Among the entries below, one line contains "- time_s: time" and another contains "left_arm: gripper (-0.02". Transcribe those two lines and every line between them, exactly.
----------
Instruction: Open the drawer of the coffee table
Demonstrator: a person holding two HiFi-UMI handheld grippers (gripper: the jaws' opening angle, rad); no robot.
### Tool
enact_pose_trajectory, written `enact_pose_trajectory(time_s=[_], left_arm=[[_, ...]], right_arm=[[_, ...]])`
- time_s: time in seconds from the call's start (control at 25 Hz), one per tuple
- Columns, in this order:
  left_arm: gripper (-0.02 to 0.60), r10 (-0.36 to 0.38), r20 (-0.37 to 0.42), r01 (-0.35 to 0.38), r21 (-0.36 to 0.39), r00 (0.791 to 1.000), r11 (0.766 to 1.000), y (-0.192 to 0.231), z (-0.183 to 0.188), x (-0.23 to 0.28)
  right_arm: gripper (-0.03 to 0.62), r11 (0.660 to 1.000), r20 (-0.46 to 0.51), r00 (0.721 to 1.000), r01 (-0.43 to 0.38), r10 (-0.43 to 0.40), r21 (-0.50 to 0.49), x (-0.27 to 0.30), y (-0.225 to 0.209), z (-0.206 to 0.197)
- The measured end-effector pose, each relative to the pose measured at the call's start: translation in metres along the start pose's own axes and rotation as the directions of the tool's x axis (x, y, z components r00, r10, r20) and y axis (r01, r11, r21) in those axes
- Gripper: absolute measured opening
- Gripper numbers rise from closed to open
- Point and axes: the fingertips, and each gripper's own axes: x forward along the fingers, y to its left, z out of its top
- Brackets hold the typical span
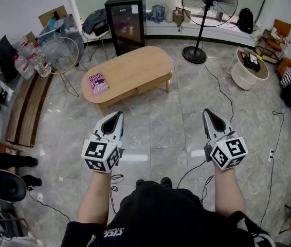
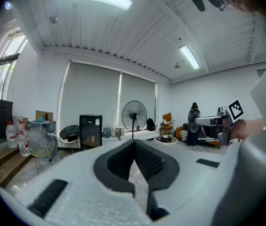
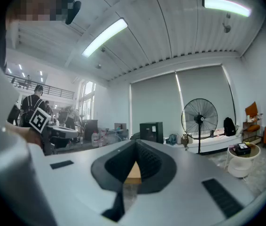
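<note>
"At twelve o'clock, well apart from both claws: tabletop (image 1: pixel 130 66), drawer (image 1: pixel 153 84) front under its near edge, apparently shut."
"And the left claw (image 1: pixel 114 116), the right claw (image 1: pixel 209 113)?"
"Pinched closed, both, nothing between; held out over the floor (image 1: pixel 161 125)."
"Risks?"
"Could snag the cable (image 1: pixel 223 88) at two o'clock on the walk over. Could skid off a flush drawer front if kept pinched — or, yanked hard, send the book (image 1: pixel 98 83) sliding."

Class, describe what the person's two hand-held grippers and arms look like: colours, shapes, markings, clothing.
The left gripper and right gripper match: tapering light-grey shells with black ridged pads inside, each ending at the wrist in a white cube carrying black square markers. The person wears a black top; forearms are unsleeved.
</note>
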Motion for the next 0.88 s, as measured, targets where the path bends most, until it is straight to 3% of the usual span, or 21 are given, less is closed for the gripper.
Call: enact_pose_trajectory(time_s=[0.6,0.88], left_arm=[[0.009,0.005,-0.006,-0.005,0.014,1.0,1.0,-0.014,0.0,0.015],[0.009,0.043,-0.015,-0.043,0.021,0.999,0.999,-0.026,-0.001,0.031]], right_arm=[[0.0,1.0,-0.011,1.0,0.021,-0.021,0.002,-0.013,-0.029,-0.005],[0.013,0.995,-0.016,0.995,0.098,-0.099,-0.019,-0.028,-0.07,-0.008]])
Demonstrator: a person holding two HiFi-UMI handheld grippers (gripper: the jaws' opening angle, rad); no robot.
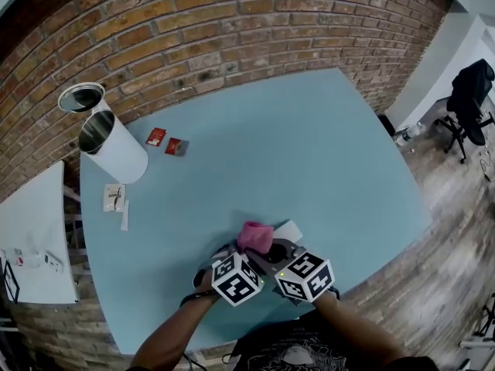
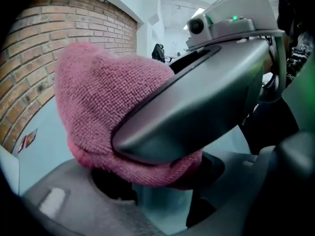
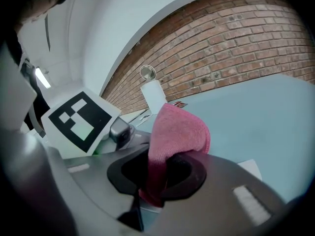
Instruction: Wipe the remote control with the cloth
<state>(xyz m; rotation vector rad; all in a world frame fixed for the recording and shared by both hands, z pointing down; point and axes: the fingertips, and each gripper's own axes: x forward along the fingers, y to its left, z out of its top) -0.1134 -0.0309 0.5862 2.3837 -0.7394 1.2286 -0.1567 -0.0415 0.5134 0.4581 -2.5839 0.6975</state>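
The pink cloth, a nubby terry bunched into a rounded hump, sits at the near edge of the light blue worktop. The right gripper has its fingers clamped on the cloth's lower fold. The left gripper has its fingers standing wide just under the cloth's hem, not pressing it. A flat white slab peeks out just beyond the cloth (whether it is the remote I cannot tell). Well apart, by the far left corner, lie a tipped white canister, its lid and two red packets. The middle and right of the worktop are open, with a brick wall behind.
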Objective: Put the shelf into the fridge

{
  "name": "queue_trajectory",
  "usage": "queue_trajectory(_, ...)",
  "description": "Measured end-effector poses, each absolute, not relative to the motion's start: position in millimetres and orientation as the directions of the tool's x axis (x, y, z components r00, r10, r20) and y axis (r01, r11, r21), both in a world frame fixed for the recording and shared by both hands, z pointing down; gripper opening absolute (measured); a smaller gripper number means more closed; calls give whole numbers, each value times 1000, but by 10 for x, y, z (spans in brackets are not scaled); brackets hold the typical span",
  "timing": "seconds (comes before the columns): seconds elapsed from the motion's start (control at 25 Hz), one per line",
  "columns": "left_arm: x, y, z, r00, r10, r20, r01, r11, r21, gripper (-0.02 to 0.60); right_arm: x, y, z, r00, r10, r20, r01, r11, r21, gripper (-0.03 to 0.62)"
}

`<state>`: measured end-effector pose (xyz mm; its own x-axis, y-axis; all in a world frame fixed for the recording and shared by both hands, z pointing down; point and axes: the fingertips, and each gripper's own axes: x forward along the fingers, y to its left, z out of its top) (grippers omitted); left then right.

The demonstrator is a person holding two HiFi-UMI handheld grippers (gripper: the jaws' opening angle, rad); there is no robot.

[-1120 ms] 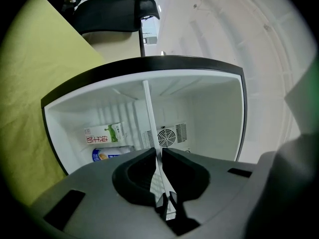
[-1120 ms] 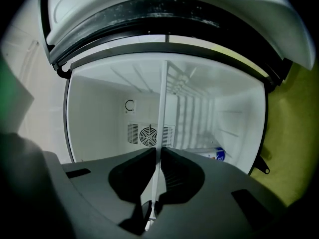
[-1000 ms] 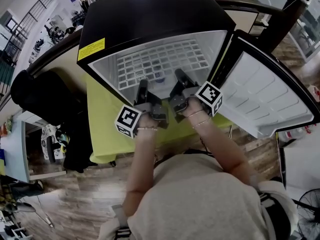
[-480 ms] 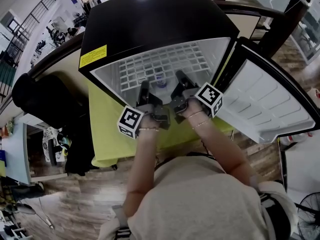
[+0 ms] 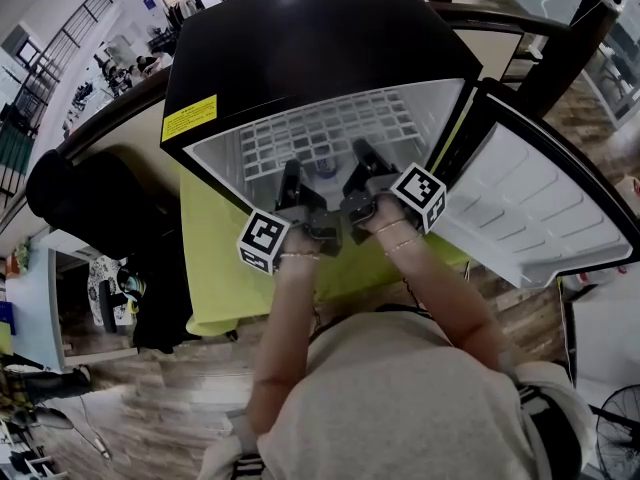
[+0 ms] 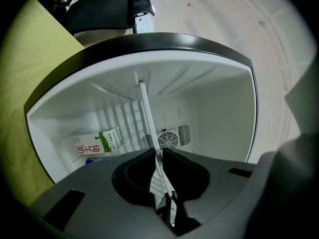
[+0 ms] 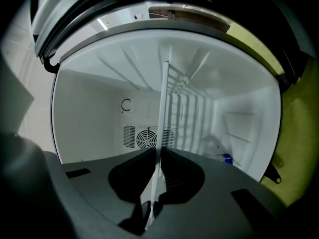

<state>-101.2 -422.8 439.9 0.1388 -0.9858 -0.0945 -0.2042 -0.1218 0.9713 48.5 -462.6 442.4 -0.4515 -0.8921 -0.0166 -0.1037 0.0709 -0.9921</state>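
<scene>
The white wire shelf point(image 5: 330, 133) lies level inside the black mini fridge point(image 5: 300, 38), whose door point(image 5: 520, 208) stands open to the right. My left gripper point(image 5: 291, 171) and right gripper point(image 5: 360, 153) reach into the opening side by side. Each is shut on the shelf's front edge. In the left gripper view the shelf point(image 6: 149, 118) shows edge-on as a thin white line running between the closed jaws. The right gripper view shows the shelf point(image 7: 162, 118) the same way, with the pads pressed on it.
A milk carton point(image 6: 99, 142) lies at the fridge's lower left, and a fan grille point(image 6: 168, 141) is on the back wall. The fridge stands on a yellow-green tablecloth point(image 5: 215, 258). A black chair point(image 5: 90, 208) is at the left.
</scene>
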Motion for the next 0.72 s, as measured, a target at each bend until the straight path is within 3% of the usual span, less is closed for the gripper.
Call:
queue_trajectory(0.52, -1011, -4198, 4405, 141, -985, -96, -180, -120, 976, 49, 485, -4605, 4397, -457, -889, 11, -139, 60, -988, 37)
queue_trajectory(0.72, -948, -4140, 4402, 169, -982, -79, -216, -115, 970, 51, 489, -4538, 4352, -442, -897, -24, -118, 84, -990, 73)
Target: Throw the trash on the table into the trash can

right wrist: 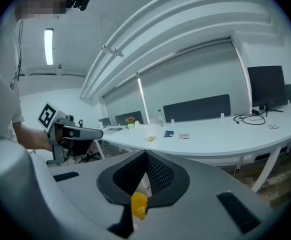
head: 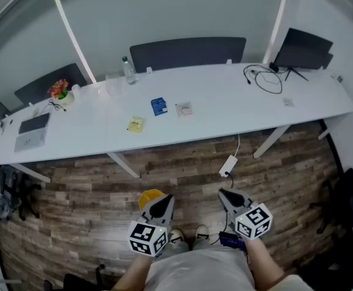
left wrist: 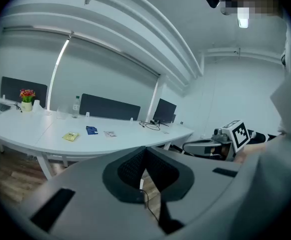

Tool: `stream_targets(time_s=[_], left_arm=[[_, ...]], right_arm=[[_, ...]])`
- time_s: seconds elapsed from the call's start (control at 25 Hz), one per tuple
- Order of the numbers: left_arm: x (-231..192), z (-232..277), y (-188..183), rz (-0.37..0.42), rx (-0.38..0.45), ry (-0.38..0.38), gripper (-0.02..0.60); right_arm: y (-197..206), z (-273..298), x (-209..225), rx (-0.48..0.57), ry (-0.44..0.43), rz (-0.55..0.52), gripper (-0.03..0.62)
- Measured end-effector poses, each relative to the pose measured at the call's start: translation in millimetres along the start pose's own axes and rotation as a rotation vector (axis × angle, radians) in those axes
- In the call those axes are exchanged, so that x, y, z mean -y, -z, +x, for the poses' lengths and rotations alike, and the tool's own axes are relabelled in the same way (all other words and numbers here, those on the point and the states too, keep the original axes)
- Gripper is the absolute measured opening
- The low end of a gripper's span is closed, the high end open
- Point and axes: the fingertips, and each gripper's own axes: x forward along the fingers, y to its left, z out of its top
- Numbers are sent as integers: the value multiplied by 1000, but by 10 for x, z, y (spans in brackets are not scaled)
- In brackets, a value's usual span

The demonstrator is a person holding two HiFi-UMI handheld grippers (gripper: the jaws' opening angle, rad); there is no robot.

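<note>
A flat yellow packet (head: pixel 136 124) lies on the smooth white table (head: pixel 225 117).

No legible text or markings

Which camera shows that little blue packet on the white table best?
The head view: it looks down on the small blue packet, showing its whole top. In the left gripper view the packet is a far, flat blue patch; in the right gripper view it is smaller still.
</note>
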Motion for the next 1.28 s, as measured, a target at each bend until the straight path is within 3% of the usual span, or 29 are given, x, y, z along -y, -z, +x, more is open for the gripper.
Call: stream_targets(time_s=[0.4, 0.64, 1.28], left_arm=[[16, -10, 2, 3, -8, 1, 0], [-57, -45, 43, 4, -18, 11, 0], [-414, -258, -34, 16, -10, 82, 0]], right_arm=[[30, -4, -41, 2, -1, 7, 31], [-119, 54, -129, 61, 14, -27, 32], [-217, 184, -114, 64, 153, -17, 32]])
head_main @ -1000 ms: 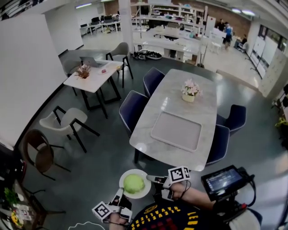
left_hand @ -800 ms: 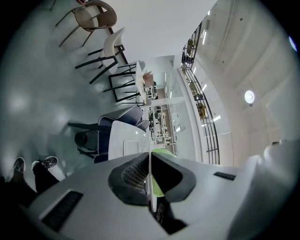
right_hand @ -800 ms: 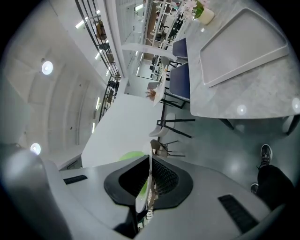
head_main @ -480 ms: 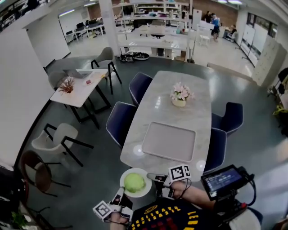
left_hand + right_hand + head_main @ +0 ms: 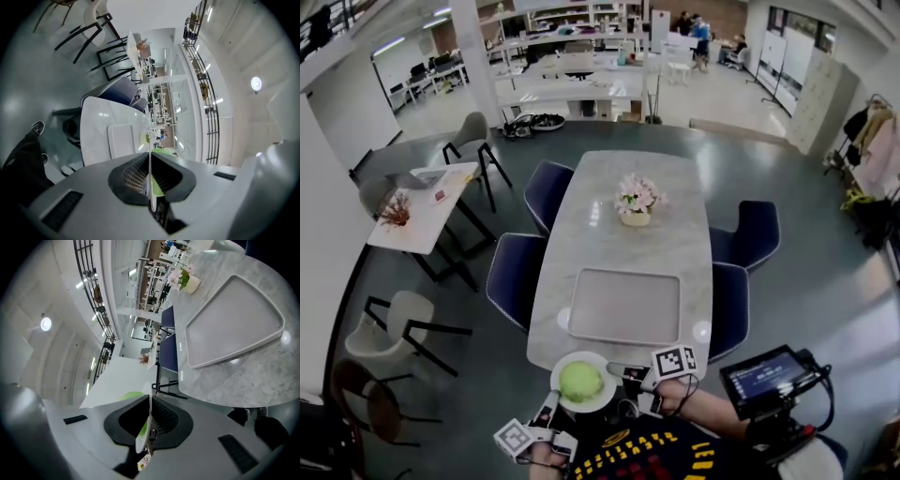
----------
Solution for this problem:
- time_s: time in seconds from the call's start (control at 25 Hz), one per tuple
- Columns, in this order:
  left_arm: gripper (-0.02 to 0.60), r10 (-0.36 to 0.38), r20 (-0.37 to 0.42), r01 (-0.35 to 0.38), r21 (-0.36 to 0.39), r00 (0.791 to 1.000), r11 (0.766 to 1.000), y (-0.192 to 0.231), z (-0.183 to 0.188), x (-0.23 to 0.28)

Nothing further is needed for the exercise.